REQUIRED ACTION.
Every line of the data below is to be retyped exactly.

EXERCISE DATA.
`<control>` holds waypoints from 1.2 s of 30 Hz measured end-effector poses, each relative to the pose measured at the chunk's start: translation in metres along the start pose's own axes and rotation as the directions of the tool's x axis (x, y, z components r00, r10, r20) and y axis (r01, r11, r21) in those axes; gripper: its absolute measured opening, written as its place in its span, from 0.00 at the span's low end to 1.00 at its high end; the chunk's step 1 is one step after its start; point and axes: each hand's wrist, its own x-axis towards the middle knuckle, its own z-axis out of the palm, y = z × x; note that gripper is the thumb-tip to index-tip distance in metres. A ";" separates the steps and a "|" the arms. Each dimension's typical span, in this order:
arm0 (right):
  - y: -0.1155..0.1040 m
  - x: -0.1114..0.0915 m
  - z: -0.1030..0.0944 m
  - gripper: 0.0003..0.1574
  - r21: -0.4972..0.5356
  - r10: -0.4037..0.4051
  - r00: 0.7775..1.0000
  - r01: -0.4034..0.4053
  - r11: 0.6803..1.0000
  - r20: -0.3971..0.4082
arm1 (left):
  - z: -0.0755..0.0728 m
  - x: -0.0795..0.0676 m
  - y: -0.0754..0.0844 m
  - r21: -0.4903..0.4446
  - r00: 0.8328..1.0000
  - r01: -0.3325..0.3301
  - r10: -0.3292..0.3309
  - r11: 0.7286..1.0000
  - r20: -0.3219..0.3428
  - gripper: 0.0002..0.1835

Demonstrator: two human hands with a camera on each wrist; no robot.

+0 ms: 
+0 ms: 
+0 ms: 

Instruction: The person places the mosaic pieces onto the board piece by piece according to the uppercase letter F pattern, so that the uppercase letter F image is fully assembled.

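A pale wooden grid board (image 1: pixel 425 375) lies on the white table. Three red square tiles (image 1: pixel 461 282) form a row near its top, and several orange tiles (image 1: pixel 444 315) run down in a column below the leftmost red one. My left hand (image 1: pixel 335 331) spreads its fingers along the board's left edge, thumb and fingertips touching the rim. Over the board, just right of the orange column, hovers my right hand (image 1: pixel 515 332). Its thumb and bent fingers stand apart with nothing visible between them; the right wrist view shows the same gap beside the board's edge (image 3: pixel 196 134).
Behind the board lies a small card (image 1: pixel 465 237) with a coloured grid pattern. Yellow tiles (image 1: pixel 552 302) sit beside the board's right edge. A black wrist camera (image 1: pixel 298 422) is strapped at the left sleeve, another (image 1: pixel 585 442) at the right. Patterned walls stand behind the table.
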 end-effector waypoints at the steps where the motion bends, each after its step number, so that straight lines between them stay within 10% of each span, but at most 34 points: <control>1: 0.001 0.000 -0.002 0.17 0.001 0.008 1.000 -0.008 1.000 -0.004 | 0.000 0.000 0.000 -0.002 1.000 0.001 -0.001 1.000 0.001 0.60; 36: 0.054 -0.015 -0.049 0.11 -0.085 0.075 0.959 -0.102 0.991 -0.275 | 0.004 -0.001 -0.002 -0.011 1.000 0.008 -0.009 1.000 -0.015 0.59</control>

EXERCISE RESPONSE.
`<control>` holds waypoints from 1.2 s of 30 Hz measured end-effector poses, each relative to the pose measured at the chunk's start: translation in metres along the start pose's own axes and rotation as the directions of the tool's x axis (x, y, z components r00, r10, r20) and y axis (r01, r11, r21) in those axes; gripper: its absolute measured opening, written as its place in its span, from 0.00 at the span's low end to 1.00 at its high end; the chunk's step 1 is one step after its start; point and axes: each hand's wrist, its own x-axis towards the middle knuckle, its own z-axis out of the palm, y = z × x; note that gripper is the thumb-tip to index-tip distance in metres. A ";" separates the steps and a "|" the arms. Each dimension's typical span, in this order:
arm0 (right):
  - y: -0.1155..0.1040 m
  - x: -0.1114..0.0915 m
  - z: -0.1030..0.0944 m
  - gripper: 0.0003..0.1574
  - r21: -0.4972..0.5356
  - r10: -0.4037..0.4051
  - r00: 0.7775..1.0000
  - r01: -0.4034..0.4053
  - r11: 0.6803..1.0000
  - r20: -0.3971..0.4082
arm1 (left):
  - z: -0.0755..0.0728 m
  - x: -0.0795..0.0676 m
  - y: -0.0754..0.0844 m
  - r21: -0.4903..0.4446
  - r00: 0.8328..1.0000
  - r01: -0.3325..0.3301
  - r10: -0.3292..0.3309
  - r11: 0.7286..1.0000
  - r20: -0.3219..0.3428
  - gripper: 0.0002..0.1835

Demonstrator: two human hands with a camera on each wrist; no robot.

+0 ms: 
+0 ms: 
+0 ms: 

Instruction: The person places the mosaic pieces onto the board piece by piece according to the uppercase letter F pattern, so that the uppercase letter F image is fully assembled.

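A pale wooden grid board (image 1: pixel 425 375) lies on the white table. Three red square tiles (image 1: pixel 461 282) form a row near its top, and several orange tiles (image 1: pixel 444 315) run down in a column below the leftmost red one. My left hand (image 1: pixel 335 331) spreads its fingers along the board's left edge, thumb and fingertips touching the rim. Over the board, just right of the orange column, hovers my right hand (image 1: pixel 515 332). Its thumb and bent fingers stand apart with nothing visible between them; the right wrist view shows the same gap beside the board's edge (image 3: pixel 196 134).
Behind the board lies a small card (image 1: pixel 465 237) with a coloured grid pattern. Yellow tiles (image 1: pixel 552 302) sit beside the board's right edge. A black wrist camera (image 1: pixel 298 422) is strapped at the left sleeve, another (image 1: pixel 585 442) at the right. Patterned walls stand behind the table.
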 end-effector waypoints at the steps where the motion bends, each after its step number, so that straight lines between them stay within 10% of each span, but at most 34 points: <control>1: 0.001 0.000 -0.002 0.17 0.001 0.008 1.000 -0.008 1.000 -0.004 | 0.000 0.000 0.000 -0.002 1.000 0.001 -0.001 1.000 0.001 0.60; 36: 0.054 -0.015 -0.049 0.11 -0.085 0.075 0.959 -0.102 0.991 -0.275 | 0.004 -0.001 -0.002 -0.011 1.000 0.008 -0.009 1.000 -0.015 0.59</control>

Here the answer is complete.